Another reason is that nobody knows exactly what the ultimate cost of the bailout will be, said Thomas A. Lawler, an economist in Leesburg, Va., who worked for 22 years at the mortgage giant Fannie Mae. Lawler now runs a newsletter, Lawler Economic and Housing Consulting Daily.

“The Treasury is going out and buying assets that are extremely hard to value,” Lawler said. “As it is, nobody knows what they’re getting for the money they’re spending.”

The actual cost to taxpayers, Lawler said, could be a lot higher than anyone imagines. “Nobody knows how much it will cost taxpayers. It’s a potential budget-buster.”

The Treasury’s request is akin to asking for a line of credit from the taxpayers for a major repair project whose cost is not known. Imagine borrowing money to repair a house damaged by carpenter ants without knowing the extent of the damage. Do you need to replace the floor boards? Or rebuild the entire room?

Paulson wants permission to issue up to $700 million in taxpayer debt in the form of U.S. Treasury bonds that would be sold on the market to investors. The distressed mortgages would serve as collateral for the bonds, which are backed by the government.

THE HOPE is that some of the mortgages will be modified and turn into money-making investments. The others will be written off. And eventually, the government will be able to sell them on the open market and recoup the taxpayers’ investment.

One concern is that the government, in trying to help out the financial companies whose debt it’s buying, will pay too much.

“If we end up spending and losing a lot of taxpayer dollars … we’re borrowing to make an investment on a lot of bad debt,” said Bernstein, the labor economist.

“These expenditures have the potential to crowd out future spending on stuff many of us would agree is more important and more needed,” Bernstein said, such as federal funding for health care and roads and environmental protection.

The question of how much is too much debt is one that economists answer, in part, by looking at the ratio of the nation’s income to its debt. The Gross Domestic Product, or GDP, is a measure of all the goods and services produced. The nation’s outstanding debt is currently about $5 trillion — just over 40 percent of its GDP, said Zandi, of Moody’s Economy.com.

By that measure, if the country added another $1 trillion in debt ($700 billion that the Treasury wants to borrow plus another $300 billion for other programs) the nation’s debt would jump to about 50 percent of GDP, Zandi said.

“We have very, very deep pockets,” Zandi said. “That’s definitely manageable.”

By manageable, he means that it would not affect the government’s AAA bond rating — at least for now.

“This just brings forward the day of reckoning; the day when budget deficits do become a problem,” Zandi said.

If foreign investors get nervous about the U.S. government’s high debt load, Zandi said, they could demand higher yields on their treasury bonds.
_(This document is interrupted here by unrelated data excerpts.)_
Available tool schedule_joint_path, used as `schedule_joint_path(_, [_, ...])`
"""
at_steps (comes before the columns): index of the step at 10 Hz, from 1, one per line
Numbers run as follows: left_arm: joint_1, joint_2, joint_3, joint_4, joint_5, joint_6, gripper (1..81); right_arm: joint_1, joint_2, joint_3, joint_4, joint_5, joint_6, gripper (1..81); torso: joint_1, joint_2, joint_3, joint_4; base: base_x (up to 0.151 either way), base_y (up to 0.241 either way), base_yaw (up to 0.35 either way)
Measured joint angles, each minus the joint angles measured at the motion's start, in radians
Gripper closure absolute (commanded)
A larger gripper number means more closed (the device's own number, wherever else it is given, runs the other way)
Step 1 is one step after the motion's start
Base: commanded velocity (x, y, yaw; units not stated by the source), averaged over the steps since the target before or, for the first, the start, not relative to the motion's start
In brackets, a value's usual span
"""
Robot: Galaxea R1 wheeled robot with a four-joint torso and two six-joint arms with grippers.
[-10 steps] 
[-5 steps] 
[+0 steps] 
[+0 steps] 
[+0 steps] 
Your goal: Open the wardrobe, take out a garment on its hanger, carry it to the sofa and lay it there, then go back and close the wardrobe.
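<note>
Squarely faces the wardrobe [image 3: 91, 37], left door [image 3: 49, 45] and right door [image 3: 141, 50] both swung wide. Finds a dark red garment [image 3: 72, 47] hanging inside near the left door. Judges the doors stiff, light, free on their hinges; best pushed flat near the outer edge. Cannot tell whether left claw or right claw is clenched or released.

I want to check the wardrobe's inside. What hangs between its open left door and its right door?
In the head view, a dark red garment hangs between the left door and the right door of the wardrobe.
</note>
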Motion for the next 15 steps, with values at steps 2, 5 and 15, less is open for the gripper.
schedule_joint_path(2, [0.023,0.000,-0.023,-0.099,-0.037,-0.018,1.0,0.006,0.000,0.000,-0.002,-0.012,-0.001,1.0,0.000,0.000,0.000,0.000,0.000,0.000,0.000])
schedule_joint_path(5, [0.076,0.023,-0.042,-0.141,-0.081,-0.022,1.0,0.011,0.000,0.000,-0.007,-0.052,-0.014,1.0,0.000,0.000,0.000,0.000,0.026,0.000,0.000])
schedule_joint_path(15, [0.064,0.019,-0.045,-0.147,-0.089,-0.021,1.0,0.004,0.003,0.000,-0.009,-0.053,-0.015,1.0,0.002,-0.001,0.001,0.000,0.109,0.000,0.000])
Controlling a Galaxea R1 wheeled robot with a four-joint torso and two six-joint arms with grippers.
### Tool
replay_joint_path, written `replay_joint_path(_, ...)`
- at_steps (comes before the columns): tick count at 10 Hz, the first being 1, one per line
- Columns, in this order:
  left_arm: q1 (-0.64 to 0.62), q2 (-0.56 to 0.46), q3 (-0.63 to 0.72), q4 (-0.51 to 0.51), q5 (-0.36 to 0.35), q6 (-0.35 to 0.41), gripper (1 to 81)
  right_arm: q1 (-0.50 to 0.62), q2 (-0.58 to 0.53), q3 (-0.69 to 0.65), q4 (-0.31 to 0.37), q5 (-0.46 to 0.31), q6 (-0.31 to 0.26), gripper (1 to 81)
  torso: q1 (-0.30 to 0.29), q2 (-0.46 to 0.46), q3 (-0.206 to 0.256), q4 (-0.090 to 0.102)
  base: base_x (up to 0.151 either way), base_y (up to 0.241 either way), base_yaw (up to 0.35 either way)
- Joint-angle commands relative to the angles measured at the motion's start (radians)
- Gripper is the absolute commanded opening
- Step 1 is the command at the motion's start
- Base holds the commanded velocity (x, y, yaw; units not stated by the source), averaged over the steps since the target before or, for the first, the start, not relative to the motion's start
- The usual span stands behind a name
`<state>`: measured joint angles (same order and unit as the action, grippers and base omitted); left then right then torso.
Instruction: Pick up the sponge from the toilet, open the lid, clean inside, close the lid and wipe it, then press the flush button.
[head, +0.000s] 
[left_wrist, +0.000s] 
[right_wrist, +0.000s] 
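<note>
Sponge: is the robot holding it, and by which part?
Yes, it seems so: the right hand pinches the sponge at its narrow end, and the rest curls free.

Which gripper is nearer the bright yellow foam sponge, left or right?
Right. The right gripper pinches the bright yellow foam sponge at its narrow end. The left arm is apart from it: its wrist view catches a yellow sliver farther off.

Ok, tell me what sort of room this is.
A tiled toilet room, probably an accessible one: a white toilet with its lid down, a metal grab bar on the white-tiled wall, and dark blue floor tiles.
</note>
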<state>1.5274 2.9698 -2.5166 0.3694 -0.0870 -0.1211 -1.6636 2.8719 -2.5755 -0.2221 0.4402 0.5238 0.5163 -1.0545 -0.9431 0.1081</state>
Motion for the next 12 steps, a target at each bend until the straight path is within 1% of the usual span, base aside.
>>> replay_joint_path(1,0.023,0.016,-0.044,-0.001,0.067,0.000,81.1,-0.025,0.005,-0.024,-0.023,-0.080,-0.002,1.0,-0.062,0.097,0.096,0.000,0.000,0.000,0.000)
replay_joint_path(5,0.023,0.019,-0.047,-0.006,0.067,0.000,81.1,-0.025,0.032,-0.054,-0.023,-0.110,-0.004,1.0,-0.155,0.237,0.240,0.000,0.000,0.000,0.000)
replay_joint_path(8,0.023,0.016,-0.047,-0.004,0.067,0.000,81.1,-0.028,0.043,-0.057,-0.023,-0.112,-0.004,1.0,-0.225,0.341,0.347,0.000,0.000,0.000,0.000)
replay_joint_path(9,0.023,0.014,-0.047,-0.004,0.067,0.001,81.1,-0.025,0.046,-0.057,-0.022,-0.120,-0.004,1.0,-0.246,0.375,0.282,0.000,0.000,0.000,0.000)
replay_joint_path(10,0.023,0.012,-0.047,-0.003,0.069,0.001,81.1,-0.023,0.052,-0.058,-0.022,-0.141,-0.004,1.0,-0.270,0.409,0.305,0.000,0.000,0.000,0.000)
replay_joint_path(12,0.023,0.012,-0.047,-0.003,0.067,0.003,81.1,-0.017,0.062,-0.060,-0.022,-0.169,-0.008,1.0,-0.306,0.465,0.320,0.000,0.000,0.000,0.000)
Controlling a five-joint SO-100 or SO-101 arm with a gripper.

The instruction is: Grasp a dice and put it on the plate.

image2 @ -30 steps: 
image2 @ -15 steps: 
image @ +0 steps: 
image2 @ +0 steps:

And that, in turn, could drive up interest rates.

The more immediate concern, though, is what taxpayers will get in return for investing in these mortgage debts.

Senate Democrats said yesterday that they want the Treasury’s plan to include strict limits on executive compensation and a provision to allow the government an ownership stake in any financial institution that it bails out.

“Do we own much of the financial industry because we’ve given them this money? Do we put restrictions on their pay?” said Dean Baker, an economist and co-director of the Center for Economic and Policy Research in Washington. “These things are up for grabs.”

The bailout, he said, also carries a “moral hazard.”

“If [financial companies] are allowed to get away with the government basically picking up their bad debts,” Baker said, they could say to themselves, “well, you did it once? Why wouldn’t [you] do it again?”